De acordo com a nutricionista e doutora em fisiologia Sophie Deram, restrições alimentares excessivas durante o dia podem aumentar a busca por alimentos doces à noite. Dietas muito rígidas, com baixo consumo de carboidratos ou calorias, levam o organismo a “cobrar” energia rapidamente disponível, papel que o açúcar cumpre de forma imediata.
O endocrinologista Márcio Mancini, professor da Faculdade de Medicina da USP, explica que o comportamento também pode estar relacionado a oscilações hormonais. À noite, há uma redução natural do cortisol e alterações na leptina e na grelina hormônios que regulam fome e saciedade. Esse desequilíbrio pode intensificar o desejo por alimentos calóricos, especialmente doces.
Outro fator relevante é o cansaço físico e mental acumulado ao longo do dia. Segundo especialistas da Sociedade Brasileira de Endocrinologia e Metabologia, o cérebro tende a buscar açúcar como uma forma rápida de estímulo e sensação de prazer, já que o consumo doce está associado à liberação de dopamina e serotonina, neurotransmissores ligados ao bem-estar.
Além disso, noites mal dormidas também influenciam esse comportamento.

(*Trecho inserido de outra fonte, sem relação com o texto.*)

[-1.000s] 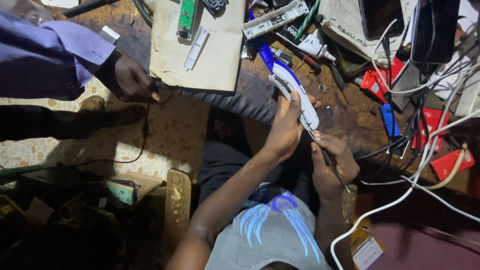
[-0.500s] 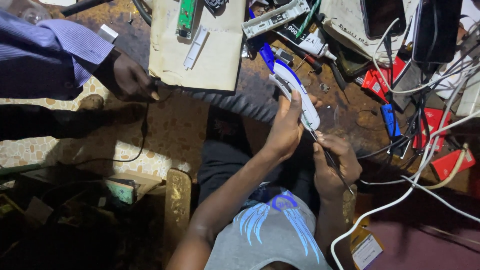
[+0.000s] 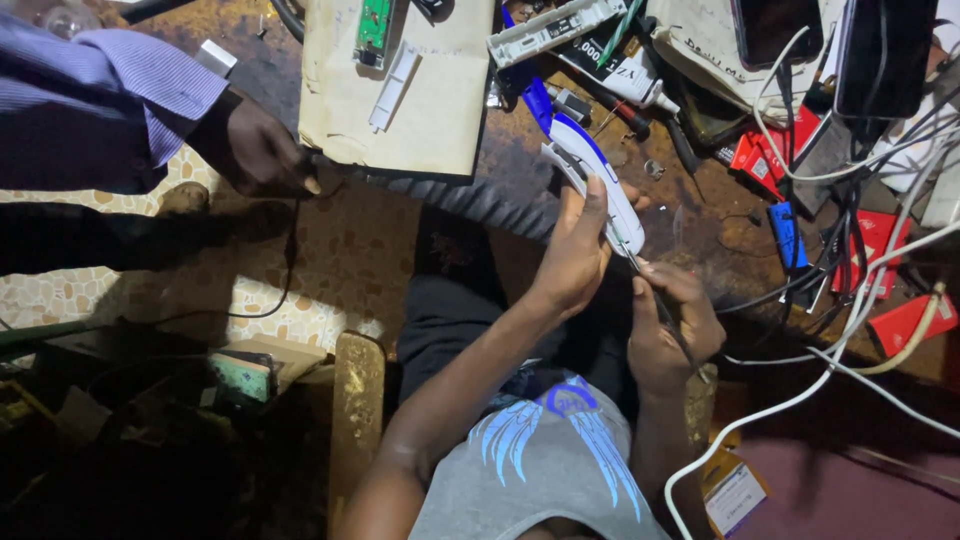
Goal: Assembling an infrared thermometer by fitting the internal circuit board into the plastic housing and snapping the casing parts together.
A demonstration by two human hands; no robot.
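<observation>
The desk [image 3: 690, 215] is dark, rusty and very crowded, and it runs across the top of the view above a floor [image 3: 120, 290] with a yellow pebble pattern. Compared with half a second earlier and one second earlier, almost nothing has changed: the things on the desk lie in the same places and both hands have the same pose.

At the top left another person's arm in a striped purple sleeve [image 3: 100, 90] reaches in, and that person's hand [image 3: 255, 150] rests at the lower left corner of a brown envelope [image 3: 400, 90], as before. On the envelope lie a green circuit board [image 3: 374, 25] and a white plastic strip [image 3: 392, 72]. On the right side white cables [image 3: 830, 370] and black cables cross over red packets [image 3: 905, 320].

The left hand [image 3: 575, 255] is closed around a white and blue device [image 3: 600, 185], a long curved casing, and holds it up over the edge of the desk, with the thumb stretched along its side. The right hand [image 3: 670, 330] is just beside it, lower and to the right, and is closed on a thin dark tool [image 3: 655, 300]. The tip of the tool touches the lower end of the device. The tool has stayed at this same spot through all three moments.
</observation>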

Estudos mostram que a privação de sono aumenta a vontade por alimentos ricos em açúcar e gordura, como forma de compensação energética. O corpo interpreta a fadiga como necessidade urgente de energia.
Especialistas reforçam que a solução não está em cortar totalmente o doce, mas em observar a rotina alimentar como um todo. Refeições equilibradas, com proteínas, fibras e carboidratos de boa qualidade ao longo do dia, ajudam a reduzir picos de desejo noturno. Manter uma boa hidratação e uma rotina de sono regular também são estratégias fundamentais.
A vontade de doce à noite pode ser um sinal de que algo precisa de ajuste seja na alimentação, no descanso ou no cuidado com o estresse. Ouvir o corpo, com orientação profissional, é o primeiro passo para transformar esse impulso em equilíbrio e saúde.